---- COLLECTED DATA

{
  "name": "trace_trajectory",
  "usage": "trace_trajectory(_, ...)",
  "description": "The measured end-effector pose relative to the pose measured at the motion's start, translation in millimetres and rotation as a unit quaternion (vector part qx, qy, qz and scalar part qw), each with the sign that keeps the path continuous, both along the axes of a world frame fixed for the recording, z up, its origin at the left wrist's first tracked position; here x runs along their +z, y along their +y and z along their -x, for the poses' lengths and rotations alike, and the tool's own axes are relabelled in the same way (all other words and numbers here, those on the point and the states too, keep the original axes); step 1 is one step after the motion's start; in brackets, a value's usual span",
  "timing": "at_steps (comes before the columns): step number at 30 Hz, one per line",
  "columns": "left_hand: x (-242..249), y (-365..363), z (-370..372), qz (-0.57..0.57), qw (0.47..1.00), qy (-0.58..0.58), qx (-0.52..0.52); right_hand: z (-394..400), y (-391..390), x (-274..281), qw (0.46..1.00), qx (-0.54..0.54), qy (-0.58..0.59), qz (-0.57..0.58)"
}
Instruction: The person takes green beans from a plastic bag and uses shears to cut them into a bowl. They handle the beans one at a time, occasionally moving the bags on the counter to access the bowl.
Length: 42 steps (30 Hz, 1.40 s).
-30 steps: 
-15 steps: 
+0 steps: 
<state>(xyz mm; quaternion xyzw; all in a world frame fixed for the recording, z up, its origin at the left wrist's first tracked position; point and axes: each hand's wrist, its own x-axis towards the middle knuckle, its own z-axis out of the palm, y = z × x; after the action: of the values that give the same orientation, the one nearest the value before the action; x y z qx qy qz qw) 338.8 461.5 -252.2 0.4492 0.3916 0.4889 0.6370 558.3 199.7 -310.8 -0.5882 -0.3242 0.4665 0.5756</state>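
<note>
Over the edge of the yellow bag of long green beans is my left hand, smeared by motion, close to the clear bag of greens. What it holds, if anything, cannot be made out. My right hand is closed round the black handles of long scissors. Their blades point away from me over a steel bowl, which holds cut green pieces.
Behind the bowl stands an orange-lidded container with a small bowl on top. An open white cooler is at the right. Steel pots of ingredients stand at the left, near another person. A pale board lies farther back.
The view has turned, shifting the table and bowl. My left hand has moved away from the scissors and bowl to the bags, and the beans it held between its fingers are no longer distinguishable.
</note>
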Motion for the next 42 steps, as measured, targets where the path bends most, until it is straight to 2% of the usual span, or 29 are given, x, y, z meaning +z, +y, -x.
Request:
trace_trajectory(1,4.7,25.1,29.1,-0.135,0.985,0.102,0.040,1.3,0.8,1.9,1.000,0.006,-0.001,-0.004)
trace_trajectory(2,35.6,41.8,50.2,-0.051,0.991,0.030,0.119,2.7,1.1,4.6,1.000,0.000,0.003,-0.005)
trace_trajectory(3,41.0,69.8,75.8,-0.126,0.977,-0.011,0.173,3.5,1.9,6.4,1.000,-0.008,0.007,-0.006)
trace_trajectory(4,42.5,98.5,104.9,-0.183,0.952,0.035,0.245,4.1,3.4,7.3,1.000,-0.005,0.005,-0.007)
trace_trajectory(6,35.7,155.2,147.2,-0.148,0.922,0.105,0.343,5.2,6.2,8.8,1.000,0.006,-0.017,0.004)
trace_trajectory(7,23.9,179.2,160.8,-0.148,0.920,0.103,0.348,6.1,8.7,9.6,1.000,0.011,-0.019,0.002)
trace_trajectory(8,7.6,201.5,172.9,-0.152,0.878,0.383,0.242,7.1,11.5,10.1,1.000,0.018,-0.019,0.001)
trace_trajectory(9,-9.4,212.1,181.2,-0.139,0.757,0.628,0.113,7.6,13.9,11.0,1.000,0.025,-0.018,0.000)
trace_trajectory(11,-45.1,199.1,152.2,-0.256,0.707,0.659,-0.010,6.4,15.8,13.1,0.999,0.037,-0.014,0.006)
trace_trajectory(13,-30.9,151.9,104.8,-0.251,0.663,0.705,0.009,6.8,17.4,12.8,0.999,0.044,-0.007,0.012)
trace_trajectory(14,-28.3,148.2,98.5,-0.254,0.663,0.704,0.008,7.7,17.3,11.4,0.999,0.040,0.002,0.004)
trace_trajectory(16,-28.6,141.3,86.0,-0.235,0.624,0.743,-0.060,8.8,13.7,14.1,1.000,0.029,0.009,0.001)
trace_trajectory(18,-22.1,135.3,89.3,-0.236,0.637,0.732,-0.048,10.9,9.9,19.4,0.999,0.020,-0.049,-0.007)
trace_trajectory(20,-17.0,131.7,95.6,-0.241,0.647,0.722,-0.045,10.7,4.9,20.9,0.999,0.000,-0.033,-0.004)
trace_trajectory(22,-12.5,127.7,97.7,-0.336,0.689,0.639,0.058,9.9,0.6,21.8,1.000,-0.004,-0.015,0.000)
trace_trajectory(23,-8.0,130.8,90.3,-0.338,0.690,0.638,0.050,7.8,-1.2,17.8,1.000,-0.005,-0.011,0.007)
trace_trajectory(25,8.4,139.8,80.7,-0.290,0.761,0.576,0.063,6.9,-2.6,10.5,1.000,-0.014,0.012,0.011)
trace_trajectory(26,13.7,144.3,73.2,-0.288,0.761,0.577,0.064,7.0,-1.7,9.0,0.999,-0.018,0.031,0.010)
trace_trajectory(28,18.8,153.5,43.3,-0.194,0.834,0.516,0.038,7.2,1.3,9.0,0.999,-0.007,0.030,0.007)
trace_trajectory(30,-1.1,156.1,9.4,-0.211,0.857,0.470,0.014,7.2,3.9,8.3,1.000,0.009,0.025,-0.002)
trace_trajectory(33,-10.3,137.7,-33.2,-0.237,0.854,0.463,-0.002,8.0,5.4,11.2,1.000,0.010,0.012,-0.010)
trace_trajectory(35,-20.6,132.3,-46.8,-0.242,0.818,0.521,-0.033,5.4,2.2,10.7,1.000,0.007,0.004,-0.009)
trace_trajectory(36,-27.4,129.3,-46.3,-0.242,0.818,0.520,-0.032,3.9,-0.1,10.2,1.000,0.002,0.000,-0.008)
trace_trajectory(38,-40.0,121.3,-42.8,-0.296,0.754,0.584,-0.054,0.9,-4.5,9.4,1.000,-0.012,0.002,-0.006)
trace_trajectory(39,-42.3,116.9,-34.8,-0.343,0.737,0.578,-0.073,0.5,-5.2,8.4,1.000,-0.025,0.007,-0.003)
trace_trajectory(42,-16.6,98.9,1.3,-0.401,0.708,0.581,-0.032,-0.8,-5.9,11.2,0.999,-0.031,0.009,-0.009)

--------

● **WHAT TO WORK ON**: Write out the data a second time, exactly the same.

● **ANSWER SPACE**:
{
  "name": "trace_trajectory",
  "usage": "trace_trajectory(_, ...)",
  "description": "The measured end-effector pose relative to the pose measured at the motion's start, translation in millimetres and rotation as a unit quaternion (vector part qx, qy, qz and scalar part qw), each with the sign that keeps the path continuous, both along the axes of a world frame fixed for the recording, z up, its origin at the left wrist's first tracked position; here x runs along their +z, y along their +y and z along their -x, for the poses' lengths and rotations alike, and the tool's own axes are relabelled in the same way (all other words and numbers here, those on the point and the states too, keep the original axes); step 1 is one step after the motion's start; in brackets, a value's usual span",
  "timing": "at_steps (comes before the columns): step number at 30 Hz, one per line",
  "columns": "left_hand: x (-242..249), y (-365..363), z (-370..372), qz (-0.57..0.57), qw (0.47..1.00), qy (-0.58..0.58), qx (-0.52..0.52); right_hand: z (-394..400), y (-391..390), x (-274..281), qw (0.46..1.00), qx (-0.54..0.54), qy (-0.58..0.59), qz (-0.57..0.58)"
}
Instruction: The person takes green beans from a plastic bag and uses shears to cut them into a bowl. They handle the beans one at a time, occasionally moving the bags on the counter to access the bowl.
Length: 42 steps (30 Hz, 1.40 s).
-30 steps: 
-15 steps: 
+0 steps: 
<state>(xyz mm; quaternion xyzw; all in a world frame fixed for the recording, z up, its origin at the left wrist's first tracked position; point and axes: each hand's wrist, its own x-axis towards the middle knuckle, its own z-axis out of the palm, y = z × x; after the action: of the values that give the same orientation, the one nearest the value before the action; x y z qx qy qz qw) 338.8 461.5 -252.2 0.4492 0.3916 0.4889 0.6370 558.3 199.7 -310.8 -0.5882 -0.3242 0.4665 0.5756</state>
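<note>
Over the edge of the yellow bag of long green beans is my left hand, smeared by motion, close to the clear bag of greens. What it holds, if anything, cannot be made out. My right hand is closed round the black handles of long scissors. Their blades point away from me over a steel bowl, which holds cut green pieces.
Behind the bowl stands an orange-lidded container with a small bowl on top. An open white cooler is at the right. Steel pots of ingredients stand at the left, near another person. A pale board lies farther back.
The view has turned, shifting the table and bowl. My left hand has moved away from the scissors and bowl to the bags, and the beans it held between its fingers are no longer distinguishable.
</note>
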Motion for the next 42 steps, as measured, targets where the path bends most, until it is straight to 2% of the usual span, or 29 are given, x, y, z meaning +z, +y, -x.
Request:
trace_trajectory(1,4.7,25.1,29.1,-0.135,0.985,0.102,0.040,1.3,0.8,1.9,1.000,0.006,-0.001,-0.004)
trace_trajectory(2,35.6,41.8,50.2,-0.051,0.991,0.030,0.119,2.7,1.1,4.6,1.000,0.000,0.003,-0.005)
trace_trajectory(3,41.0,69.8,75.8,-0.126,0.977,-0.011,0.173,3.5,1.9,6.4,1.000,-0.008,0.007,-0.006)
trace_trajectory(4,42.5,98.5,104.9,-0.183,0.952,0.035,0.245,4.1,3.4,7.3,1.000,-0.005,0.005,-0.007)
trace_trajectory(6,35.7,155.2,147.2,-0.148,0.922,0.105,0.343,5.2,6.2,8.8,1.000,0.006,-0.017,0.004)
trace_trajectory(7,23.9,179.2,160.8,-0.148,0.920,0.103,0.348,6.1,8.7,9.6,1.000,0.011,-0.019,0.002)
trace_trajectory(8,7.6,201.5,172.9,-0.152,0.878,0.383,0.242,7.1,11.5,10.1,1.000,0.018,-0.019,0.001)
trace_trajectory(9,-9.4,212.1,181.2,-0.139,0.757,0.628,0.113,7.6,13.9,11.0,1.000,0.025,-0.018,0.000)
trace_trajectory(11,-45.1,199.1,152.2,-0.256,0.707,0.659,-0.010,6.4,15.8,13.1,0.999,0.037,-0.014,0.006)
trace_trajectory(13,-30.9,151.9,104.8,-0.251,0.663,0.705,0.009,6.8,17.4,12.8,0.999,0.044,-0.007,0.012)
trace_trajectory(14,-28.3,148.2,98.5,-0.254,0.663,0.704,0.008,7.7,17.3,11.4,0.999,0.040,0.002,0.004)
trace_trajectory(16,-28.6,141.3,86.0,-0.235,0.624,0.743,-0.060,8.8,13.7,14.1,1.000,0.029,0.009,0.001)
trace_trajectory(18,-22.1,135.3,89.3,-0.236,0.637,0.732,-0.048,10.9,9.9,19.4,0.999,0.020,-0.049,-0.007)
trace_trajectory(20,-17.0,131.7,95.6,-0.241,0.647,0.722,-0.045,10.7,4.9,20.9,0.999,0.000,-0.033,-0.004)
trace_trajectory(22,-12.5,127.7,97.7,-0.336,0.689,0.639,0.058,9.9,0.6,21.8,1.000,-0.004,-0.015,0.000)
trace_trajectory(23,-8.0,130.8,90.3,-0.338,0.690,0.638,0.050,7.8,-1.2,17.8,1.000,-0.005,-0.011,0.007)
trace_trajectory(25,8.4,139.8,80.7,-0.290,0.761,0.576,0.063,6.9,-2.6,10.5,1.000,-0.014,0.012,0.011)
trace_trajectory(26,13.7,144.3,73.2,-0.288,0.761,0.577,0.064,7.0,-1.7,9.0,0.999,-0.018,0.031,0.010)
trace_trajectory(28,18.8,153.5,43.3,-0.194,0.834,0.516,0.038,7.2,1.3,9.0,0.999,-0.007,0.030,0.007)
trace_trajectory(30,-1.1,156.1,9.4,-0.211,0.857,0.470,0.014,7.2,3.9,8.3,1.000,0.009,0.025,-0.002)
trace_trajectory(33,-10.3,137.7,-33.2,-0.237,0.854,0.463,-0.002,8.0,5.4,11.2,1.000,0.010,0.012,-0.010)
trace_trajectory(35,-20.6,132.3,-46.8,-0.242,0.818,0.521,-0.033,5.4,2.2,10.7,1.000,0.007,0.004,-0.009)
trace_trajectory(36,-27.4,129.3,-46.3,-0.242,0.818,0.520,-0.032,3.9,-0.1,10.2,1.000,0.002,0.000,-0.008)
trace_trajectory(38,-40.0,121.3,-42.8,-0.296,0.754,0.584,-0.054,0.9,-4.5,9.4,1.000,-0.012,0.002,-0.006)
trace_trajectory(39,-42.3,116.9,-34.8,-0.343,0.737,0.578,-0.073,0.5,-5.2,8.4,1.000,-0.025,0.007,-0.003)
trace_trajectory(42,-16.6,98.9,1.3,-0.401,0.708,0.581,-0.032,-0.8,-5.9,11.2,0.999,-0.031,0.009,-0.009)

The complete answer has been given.